Le forum visait également à favoriser les partenariats avec les fondations philanthropiques, les agences multilatérales et les fournisseurs de garanties, et à soutenir la conception conjointe de mécanismes de garantie et de partage des risques adaptés au contexte de la dette africaine.

« Dans le contexte actuel, il est impératif de redoubler d’efforts en matière de financement des actions pour le climat et la protection de la nature afin de renforcer la résilience à moyen et long terme. Le lien entre dette souveraine et climat, dette souveraine et réforme des marchés de capitaux nationaux s’inscrit dans un système interconnecté, et nous devons examiner comment ces éléments s’articulent », a déclaré Mark Napier, PDG de FSD Africa.

Les économies africaines évoluent actuellement dans un contexte politique de plus en plus complexe, marqué par un resserrement des marges budgétaires, une vulnérabilité accrue à la dette et une escalade des risques climatiques. Cette conjonction de pressions affecte la résilience macroéconomique et limite la capacité des gouvernements à investir dans le développement durable, notamment dans des secteurs essentiels comme la santé et l’éducation.

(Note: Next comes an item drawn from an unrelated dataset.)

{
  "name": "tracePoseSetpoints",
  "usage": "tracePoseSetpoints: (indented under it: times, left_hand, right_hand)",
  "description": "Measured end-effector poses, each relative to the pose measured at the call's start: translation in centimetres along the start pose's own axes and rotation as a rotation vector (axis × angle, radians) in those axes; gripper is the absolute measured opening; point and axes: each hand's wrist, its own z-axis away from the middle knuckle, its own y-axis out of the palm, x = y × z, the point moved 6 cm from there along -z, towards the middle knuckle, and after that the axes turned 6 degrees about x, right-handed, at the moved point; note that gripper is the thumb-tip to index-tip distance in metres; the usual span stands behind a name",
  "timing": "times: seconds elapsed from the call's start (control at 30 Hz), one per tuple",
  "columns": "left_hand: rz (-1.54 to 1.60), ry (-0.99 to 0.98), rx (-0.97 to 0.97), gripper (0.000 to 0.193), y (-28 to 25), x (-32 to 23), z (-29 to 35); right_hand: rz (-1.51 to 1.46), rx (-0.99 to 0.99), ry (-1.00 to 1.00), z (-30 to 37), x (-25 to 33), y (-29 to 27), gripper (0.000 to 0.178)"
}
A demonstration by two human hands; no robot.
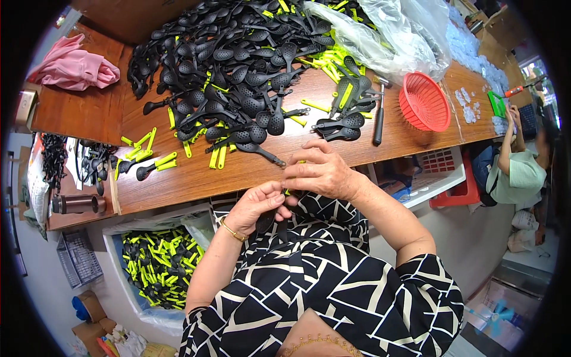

Selon la Banque africaine de développement (2024), le service total de la dette en Afrique a plus que doublé au cours de la dernière décennie, atteignant 163 milliards de dollars américains, tandis que les seuls paiements d’intérêts dépassent désormais les budgets de santé publique dans trente pays. En 2025, les obligations liées au service de la dette extérieure devraient atteindre 88,7 milliards de dollars américains, réduisant davantage les marges de manœuvre budgétaires et évinçant les investissements essentiels dans les infrastructures, l’adaptation au changement climatique et le capital humain. Ce fardeau budgétaire croissant menace d’ancrer un cercle vicieux de faible investissement, de croissance atone et de résilience réduite aux chocs externes.

« Au cœur du défi de la dette africaine se trouve un problème structurel dans la manière dont notre continent est évalué et valorisé sur les marchés financiers mondiaux. Évaluons-nous correctement le risque, ou bien sous-évaluons-nous systématiquement l’Afrique ? », a déclaré Claver Gatete en ouverture du Forum cette semaine. Il a invité les participants à se concentrer sur quatre priorités essentielles : intégrer la durabilité au cœur de la gestion de la dette ; renforcer les fondements institutionnels et les données ; s’engager auprès des investisseurs et des partenaires en tant qu’alliés stratégiques et définir des priorités claires au niveau national, ainsi que des feuilles de route concrètes pour la mise en œuvre jusqu’en 2026 et au-delà.

Le deuxième Forum africain sur la finance souveraine, intitulé « Renforcer la marge de manœuvre budgétaire et la viabilité de la dette », a réuni des représentants des services de gestion de la dette et des ministères des finances de 18 pays africains, des institutions financières multilatérales et régionales, des partenaires philanthropiques et de garantie, des agences de notation de crédit, des investisseurs institutionnels, des groupes de réflexion, des institutions universitaires et des organisations techniques travaillant sur la finance durable, la gestion de la dette et l’économie du climat.

-Fin-

À propos de la Commission économique des Nations Unies pour l’Afrique

Créée en 1958 par le Conseil économique et social des Nations Unies (ECOSOC) en tant que l’une des cinq commissions régionales de l’ONU, la Commission économique des Nations Unies pour l’Afrique (CEA) a pour mandat de promouvoir le développement économique et social de ses États membres , de favoriser l’intégration intrarégionale et de promouvoir la coopération internationale au service du développement de l’Afrique. La CEA compte 54 États membres et joue un double rôle : celui d’organe régional de l’ONU et celui d’élément clé du paysage institutionnel africain.